==== THE DATA ====

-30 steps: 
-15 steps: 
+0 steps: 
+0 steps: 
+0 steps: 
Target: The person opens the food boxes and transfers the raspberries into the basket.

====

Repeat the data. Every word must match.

SOLUTION TO THE EXERCISE:
-30 steps: 
-15 steps: 
+0 steps: 
+0 steps: 
+0 steps: 
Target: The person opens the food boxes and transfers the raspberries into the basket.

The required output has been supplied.